Wizall est une start-up qui développe des services digitaux en Afrique. My Afro’Week est allé à la rencontre de Ken, co-fondateur de Wizall.
Maw : Bonjour Ken, merci d’avoir accepté notre invitation pour cette entrevue, pouvez-vous nous parler de vous ?
Bonjour, merci à vous de m’avoir invité. Je suis un jeune entrepreneur militant. Un amoureux de son continent et un passionné de nouvelles technologies.
Maw: Tu fais partie de ceux qu’on appelle les « repat ». De jeunes gens ayant évolué à l’étranger et ayant fait le choix de rentrer en Afrique pour apporter leurs pierres au développement du continent. Parles-nous de ton expérience ?
En effet je suis franco-congolais. C’est en région parisienne que j’ai passé toute ma jeunesse avant de décider de rentrer. J’ai pris conscience très tôt que ma place était ici, quelque part entre Dakar et Cape Town. C’est un mouvement que j’ai préparé pendant mes années d’étudiant. Je militais activement dans les réseaux de la diaspora pour la promotion de l’entrepreneuriat et de la culture, notamment à travers la création de l’association Linkya. Cela nous a permis de développer des projets importants sur plusieurs pays d’Afrique, puis une fois mon diplôme obtenu, mon retour s’est fait naturellement. J’ai eu une proposition intéressante à Abidjan, je l’ai acceptée et j’y ai démarré ma carrière.
Projet Wizall
Maw: Qu’est-ce que le projet Wizall ? Es-tu le créateur de ce projet?
Wizall est une start-up qui développe des services digitaux en Afrique. Nous souhaitons créer des services modernes, simples d’utilisation, accessibles à tous et qui correspondent à nos modes de vies.
Le premier service que nous avons lancé au Sénégal est une plateforme de transfert d’argent et de bons d’achats. Wizall donne à des utilisateurs du monde entier le choix du mode de transfert le plus adapté aux besoins de leurs proches au Sénégal.
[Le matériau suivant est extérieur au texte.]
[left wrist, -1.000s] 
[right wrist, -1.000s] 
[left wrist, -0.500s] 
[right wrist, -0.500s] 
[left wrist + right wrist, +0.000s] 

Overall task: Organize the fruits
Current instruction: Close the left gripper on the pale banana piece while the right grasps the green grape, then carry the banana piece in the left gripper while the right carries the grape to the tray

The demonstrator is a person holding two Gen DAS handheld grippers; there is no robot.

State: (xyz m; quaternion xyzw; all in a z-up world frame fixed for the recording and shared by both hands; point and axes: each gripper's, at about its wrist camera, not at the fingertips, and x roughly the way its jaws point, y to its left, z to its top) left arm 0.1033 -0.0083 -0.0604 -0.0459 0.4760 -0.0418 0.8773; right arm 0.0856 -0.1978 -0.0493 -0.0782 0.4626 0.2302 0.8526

Aux côtés du transfert d’argent traditionnel, le transfert de bons d’achats est gratuit et permet de s’assurer de la bonne utilisation des fonds ; ils ne sont utilisables par leur bénéficiaire que pour payer les biens ou les services demandés, dans un réseau de commerçants partenaires.
Aujourd’hui, nous proposons une dizaine de bons d’achats qui permettent de contribuer aux dépenses alimentaires, aux frais de santé, de scolarité ou encore à l’achat de matériel pour la construction de sa maison. C’est un service que nous souhaitons désormais déployer dans une vingtaine de pays d’Afrique sur les trois prochaines années.
J’ai d’abord développé Wizall sur mon extra-time, lorsque j’étais en poste dans un cabinet de conseil. Puis j’ai fait part à mes directeurs de mon souhait partir et de me consacrer à son développement. Je leur ai présenté l’idée autour d’un dîner… et ils m’ont proposé qu’on la lance ensemble. C’est comme cela qu’on a démarré, en 2014.
Maw : Que signifie le terme Wizall ?
Wizall est un terme qui renvoie à l’idée de communauté, de solidarité, à travers le mélange de deux mots anglais : « With » et « All ».
Maw : Pourquoi avoir créé Wizall ?
Parce que nous ne pouvions pas rester ceux qui paient le plus cher (au monde) leurs transferts, tout en bénéficiant du moins de services. Ce fait, nous pouvons le généraliser à un grand nombre d’autres services de grande consommation en Afrique. Il était temps de challenger les entreprises dominantes avec des technologies et des services innovants.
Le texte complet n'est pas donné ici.